Meskipun beberapa resor di wilayah selatan Spanyol ramah Muslim — mengizinkan pakaian renang sederhana dan menyediakan makanan halal berdasarkan permintaan — tidak ada yang menawarkan kolam renang terpisah untuk pria dan wanita atau jam renang khusus wanita, poin yang dibagikan oleh para tamu di ulasan HalalBooking.

“Semua hotel dan resor, ketika mereka secara serius melihat pasar tertentu yang mereka inginkan untuk menarik pengunjung, hal pertama yang harus mereka lakukan adalah melihat kebutuhan mereka. Setelah perbatasan dibuka, saya tidak akan terkejut jika beberapa resor memiliki waktu berenang yang berbeda untuk pria dan wanita, “kata Johnston dari AviaReps.

Tapi ini bukan hanya tentang makanan dan hotel halal. Masih banyak lagi.
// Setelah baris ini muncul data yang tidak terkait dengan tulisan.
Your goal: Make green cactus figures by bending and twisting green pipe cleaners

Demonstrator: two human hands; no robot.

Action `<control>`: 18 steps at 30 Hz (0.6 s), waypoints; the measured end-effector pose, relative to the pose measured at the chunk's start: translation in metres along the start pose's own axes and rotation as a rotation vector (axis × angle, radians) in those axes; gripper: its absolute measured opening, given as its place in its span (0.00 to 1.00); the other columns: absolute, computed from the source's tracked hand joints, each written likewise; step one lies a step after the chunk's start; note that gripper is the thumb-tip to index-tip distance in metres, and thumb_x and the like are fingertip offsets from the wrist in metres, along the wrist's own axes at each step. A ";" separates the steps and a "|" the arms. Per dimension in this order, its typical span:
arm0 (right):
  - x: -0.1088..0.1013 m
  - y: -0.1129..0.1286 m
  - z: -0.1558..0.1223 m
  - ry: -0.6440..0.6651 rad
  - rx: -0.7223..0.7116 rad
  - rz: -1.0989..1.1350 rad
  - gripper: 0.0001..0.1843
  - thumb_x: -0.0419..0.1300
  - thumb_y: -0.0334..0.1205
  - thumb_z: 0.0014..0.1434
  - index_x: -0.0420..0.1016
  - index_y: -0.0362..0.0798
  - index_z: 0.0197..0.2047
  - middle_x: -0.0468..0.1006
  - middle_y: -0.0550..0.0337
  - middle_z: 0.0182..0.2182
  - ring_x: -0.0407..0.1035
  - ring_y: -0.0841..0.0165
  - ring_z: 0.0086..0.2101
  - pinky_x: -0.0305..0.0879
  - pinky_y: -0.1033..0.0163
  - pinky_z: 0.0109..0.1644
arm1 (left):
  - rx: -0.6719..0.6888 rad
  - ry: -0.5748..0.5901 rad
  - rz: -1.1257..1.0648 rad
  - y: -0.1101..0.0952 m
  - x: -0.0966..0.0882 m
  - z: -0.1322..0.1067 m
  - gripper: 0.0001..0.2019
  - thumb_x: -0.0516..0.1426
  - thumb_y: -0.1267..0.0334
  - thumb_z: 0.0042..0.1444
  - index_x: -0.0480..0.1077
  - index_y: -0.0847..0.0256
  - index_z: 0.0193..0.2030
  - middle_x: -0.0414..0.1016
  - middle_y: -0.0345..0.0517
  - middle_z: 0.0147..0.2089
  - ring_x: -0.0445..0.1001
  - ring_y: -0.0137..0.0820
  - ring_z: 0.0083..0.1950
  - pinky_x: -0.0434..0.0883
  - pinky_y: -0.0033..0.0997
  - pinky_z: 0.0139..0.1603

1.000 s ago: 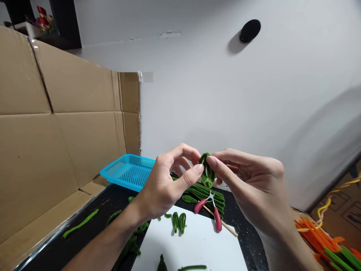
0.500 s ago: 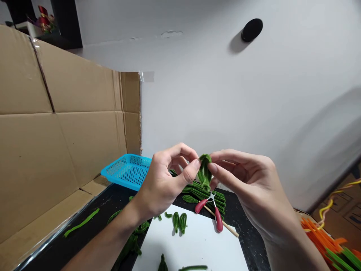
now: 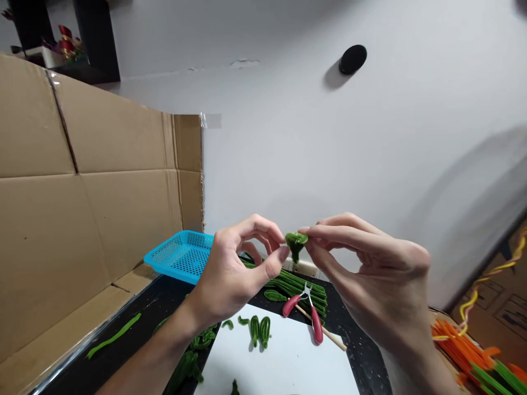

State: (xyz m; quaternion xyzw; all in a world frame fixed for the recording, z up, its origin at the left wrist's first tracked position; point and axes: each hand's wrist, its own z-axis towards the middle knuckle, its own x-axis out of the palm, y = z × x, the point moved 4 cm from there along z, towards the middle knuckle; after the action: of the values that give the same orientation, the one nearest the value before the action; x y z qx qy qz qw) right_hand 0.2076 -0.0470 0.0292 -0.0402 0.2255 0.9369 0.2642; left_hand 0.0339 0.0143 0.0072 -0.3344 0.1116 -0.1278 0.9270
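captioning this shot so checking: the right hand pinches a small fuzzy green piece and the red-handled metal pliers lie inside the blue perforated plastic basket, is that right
Not quite: the pliers aren't in the basket. The head view shows them partly over the fuzzy green strips, a handle over the flat white sheet. The right hand does pinch the green piece.

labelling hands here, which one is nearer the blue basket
Left. The left hand hides the right end of the basket; the right hand is farther right, past the green piece.
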 end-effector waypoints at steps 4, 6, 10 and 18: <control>0.000 0.006 -0.004 -0.113 -0.046 -0.050 0.12 0.71 0.28 0.61 0.88 0.57 0.41 0.84 0.68 0.30 0.76 0.74 0.27 0.76 0.68 0.29 | 0.008 0.066 -0.050 -0.002 0.002 -0.003 0.04 0.67 0.68 0.63 0.82 0.55 0.43 0.80 0.39 0.38 0.77 0.26 0.39 0.74 0.24 0.37; 0.001 0.007 -0.006 -0.127 -0.032 -0.045 0.12 0.71 0.29 0.61 0.88 0.57 0.42 0.86 0.69 0.30 0.78 0.74 0.26 0.77 0.69 0.27 | 0.004 0.115 -0.084 -0.003 0.004 -0.004 0.06 0.65 0.64 0.67 0.84 0.53 0.49 0.81 0.40 0.40 0.77 0.27 0.39 0.74 0.26 0.38; 0.003 0.011 -0.006 -0.085 -0.038 -0.022 0.14 0.69 0.29 0.62 0.88 0.59 0.44 0.86 0.71 0.31 0.80 0.74 0.25 0.81 0.69 0.30 | 0.000 0.129 -0.129 -0.006 0.003 -0.005 0.09 0.63 0.61 0.70 0.83 0.50 0.54 0.81 0.40 0.41 0.76 0.27 0.38 0.73 0.27 0.37; 0.006 0.012 -0.005 -0.078 -0.090 -0.053 0.16 0.68 0.27 0.63 0.88 0.58 0.47 0.89 0.69 0.37 0.84 0.71 0.32 0.84 0.66 0.37 | -0.014 0.116 -0.104 -0.004 0.002 -0.003 0.06 0.67 0.59 0.66 0.82 0.57 0.45 0.80 0.42 0.39 0.77 0.28 0.41 0.71 0.26 0.37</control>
State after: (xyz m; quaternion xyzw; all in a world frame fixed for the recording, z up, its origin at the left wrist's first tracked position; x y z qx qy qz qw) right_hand 0.1963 -0.0562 0.0285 -0.0216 0.1717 0.9395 0.2955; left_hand 0.0343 0.0085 0.0075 -0.3380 0.1485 -0.1943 0.9088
Baik Zekri dan Dr. Ruiz-Bajarano menyerukan tujuan baru yang terkait dengan segmen berbeda dari perjalanan ramah Muslim, seperti kesehatan dan medis, wisata petualangan, olahraga, dan belanja.

Pejabat Instituto Halal juga bergabung dengan Fazal Bahardeen dalam menekankan warisan Islam Spanyol yang dalam dan kaya membentang dari abad ke-8 hingga abad ke-17. Dalam hal ini, Dr. Ruiz-Bejarano menyarankan otoritas nasional untuk fokus pada pendekatan seluruh negara untuk pariwisata ramah Muslim.

“Spanyol harus memiliki rencana nasional dan mulai mengidentifikasi serta memanfaatkan aset Islam lainnya di wilayahnya. Misalnya masjid tempat Ibn Arabi biasa sholat, ”ujarnya mengacu pada filsuf muslim abad ke-13 dan sufi ternama.

“Sedikit orang yang mengetahui informasi ini, tetapi Murcia, di mana Ibn Arabi lahir, bisa menjadi ziyarat paling penting untuk ditemukan kembali di Eropa,” kata Dr. Ruiz-Bejarano.

Ada juga keuntungan mengemas Spanyol dengan Portugal dan Maroko, keduanya merupakan bagian dari Andalusia, atau dengan Turki untuk paket Umrah Plus, tambahnya.

“Kami sekarang berpartisipasi dalam Proyek Eropa yang disebut “Pasar Halal “, yang dipimpin oleh Andalucía dan Portugal, yang berfokus pada penguatan pariwisata halal di wilayah ini.”

Pada akhirnya, jika pariwisata Spanyol ingin menarik lebih banyak pengunjung Muslim, seperti dari Arab Saudi, ia perlu mempromosikan destinasi tersebut dengan jaminan bahwa ada bisnis, baik besar atau kecil, yang siap melayani pelanggan, kata Dr. Ruiz-Bejarano.